* _RECORDS TO USE_
####

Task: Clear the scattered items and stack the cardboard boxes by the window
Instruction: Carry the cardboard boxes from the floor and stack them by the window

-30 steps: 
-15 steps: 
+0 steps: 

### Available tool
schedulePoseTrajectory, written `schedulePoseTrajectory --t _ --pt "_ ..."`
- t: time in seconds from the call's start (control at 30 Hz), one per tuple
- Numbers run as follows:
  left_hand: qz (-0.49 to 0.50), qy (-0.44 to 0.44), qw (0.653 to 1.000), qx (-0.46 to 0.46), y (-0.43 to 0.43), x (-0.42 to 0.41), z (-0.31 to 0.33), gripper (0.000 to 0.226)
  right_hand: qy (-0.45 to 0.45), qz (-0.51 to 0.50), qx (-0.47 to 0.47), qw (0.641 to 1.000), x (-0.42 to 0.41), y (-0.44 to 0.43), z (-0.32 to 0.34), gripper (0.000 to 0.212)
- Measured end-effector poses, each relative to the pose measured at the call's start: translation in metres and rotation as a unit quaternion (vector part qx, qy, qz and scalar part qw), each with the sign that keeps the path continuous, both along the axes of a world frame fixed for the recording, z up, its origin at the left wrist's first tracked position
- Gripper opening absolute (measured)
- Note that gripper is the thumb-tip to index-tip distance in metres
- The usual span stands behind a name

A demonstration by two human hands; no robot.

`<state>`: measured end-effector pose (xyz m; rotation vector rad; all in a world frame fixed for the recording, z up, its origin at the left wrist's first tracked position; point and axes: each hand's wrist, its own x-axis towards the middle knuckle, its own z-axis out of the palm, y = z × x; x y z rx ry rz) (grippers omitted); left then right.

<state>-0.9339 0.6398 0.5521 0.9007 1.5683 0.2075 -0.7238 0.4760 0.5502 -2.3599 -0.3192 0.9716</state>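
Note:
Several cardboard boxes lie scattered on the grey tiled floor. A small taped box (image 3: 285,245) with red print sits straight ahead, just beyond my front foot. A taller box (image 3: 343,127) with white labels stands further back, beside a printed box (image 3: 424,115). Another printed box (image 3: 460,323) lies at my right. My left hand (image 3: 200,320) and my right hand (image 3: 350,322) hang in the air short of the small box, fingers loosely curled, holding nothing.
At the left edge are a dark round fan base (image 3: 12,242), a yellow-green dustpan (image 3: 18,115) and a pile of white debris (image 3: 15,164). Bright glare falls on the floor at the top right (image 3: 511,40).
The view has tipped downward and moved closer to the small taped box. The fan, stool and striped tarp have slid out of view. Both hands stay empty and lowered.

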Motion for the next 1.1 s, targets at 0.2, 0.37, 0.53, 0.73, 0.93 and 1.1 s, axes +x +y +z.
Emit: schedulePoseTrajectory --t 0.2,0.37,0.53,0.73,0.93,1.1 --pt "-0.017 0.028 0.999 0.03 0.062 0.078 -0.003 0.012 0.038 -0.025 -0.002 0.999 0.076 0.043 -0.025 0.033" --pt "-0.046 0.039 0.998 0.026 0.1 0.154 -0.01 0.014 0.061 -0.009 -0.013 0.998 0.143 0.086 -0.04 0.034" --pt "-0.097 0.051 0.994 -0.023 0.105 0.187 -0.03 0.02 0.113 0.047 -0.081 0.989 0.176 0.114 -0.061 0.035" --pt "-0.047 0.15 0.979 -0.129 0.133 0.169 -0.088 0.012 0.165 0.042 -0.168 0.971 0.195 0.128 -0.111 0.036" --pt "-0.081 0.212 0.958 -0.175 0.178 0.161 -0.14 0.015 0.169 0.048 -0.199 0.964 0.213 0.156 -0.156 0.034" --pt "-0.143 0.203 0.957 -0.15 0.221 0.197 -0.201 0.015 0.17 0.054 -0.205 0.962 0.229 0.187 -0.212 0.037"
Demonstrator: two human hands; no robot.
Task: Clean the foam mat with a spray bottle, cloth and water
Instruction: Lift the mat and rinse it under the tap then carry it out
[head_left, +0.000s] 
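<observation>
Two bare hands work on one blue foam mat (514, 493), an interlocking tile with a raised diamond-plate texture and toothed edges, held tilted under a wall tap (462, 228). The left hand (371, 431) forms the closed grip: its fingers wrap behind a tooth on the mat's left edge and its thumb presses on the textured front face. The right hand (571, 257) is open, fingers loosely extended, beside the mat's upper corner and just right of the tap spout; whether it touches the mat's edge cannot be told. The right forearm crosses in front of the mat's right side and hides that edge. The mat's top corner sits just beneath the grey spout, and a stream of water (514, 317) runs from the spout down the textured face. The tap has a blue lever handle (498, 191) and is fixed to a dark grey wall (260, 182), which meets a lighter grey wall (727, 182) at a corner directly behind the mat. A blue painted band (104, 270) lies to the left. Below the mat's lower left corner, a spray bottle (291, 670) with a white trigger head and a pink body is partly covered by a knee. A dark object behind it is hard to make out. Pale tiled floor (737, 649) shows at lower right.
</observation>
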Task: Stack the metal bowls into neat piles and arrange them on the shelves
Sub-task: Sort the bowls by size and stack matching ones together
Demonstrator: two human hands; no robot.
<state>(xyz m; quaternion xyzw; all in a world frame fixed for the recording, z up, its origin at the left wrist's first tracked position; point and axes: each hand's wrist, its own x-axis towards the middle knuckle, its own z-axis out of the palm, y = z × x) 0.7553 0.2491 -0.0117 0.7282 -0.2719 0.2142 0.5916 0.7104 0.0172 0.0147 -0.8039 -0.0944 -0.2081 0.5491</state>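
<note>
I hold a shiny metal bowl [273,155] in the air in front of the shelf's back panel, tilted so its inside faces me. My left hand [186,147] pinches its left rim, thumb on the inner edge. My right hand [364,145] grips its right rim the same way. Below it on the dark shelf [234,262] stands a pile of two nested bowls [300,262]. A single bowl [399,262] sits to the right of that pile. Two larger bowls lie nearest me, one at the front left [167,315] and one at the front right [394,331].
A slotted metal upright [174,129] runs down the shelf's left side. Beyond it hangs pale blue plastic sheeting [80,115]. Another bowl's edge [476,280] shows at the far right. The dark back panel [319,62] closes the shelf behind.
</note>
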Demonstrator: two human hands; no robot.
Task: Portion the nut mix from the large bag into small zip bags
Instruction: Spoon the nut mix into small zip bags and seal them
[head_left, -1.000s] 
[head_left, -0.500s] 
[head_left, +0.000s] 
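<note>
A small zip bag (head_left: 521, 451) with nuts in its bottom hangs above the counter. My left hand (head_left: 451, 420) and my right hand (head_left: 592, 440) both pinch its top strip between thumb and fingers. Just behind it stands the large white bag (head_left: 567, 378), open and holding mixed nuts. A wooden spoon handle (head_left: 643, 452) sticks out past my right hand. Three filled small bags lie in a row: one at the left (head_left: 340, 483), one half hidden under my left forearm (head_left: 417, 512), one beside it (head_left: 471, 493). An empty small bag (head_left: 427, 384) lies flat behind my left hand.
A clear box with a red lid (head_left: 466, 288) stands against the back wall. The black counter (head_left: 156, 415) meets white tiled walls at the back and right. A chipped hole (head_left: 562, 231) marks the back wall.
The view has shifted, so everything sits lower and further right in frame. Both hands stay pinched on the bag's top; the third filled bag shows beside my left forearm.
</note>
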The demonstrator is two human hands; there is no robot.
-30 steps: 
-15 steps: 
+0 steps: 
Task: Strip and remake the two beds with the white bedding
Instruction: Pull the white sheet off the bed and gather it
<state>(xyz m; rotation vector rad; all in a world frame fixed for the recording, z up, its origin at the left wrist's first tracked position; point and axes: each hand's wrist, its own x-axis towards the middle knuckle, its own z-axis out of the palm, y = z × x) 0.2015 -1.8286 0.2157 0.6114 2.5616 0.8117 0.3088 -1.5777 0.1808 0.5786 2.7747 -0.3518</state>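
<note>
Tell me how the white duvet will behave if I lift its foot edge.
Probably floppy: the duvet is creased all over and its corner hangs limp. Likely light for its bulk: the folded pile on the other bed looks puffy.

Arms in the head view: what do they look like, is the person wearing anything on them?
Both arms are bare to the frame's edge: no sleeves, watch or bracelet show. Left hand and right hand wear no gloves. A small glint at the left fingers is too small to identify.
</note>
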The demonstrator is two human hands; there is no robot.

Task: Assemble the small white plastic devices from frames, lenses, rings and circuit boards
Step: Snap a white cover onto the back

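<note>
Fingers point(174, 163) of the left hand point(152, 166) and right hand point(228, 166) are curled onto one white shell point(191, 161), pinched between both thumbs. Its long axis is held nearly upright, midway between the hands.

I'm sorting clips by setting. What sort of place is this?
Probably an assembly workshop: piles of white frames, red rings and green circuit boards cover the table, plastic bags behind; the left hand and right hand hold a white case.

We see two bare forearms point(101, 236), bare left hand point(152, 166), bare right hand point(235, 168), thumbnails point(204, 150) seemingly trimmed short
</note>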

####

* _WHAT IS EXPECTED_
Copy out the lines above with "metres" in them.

* _THE ANSWER_
- Measured end-effector poses, each relative to the pose measured at the call's start: translation in metres and rotation as a unit quaternion (vector part qx, qy, qz and scalar part qw), each with the sign that keeps the path continuous, both along the axes of a world frame fixed for the recording, z up, its origin at the left wrist's first tracked position
- Note that gripper is the thumb-tip to index-tip distance in metres

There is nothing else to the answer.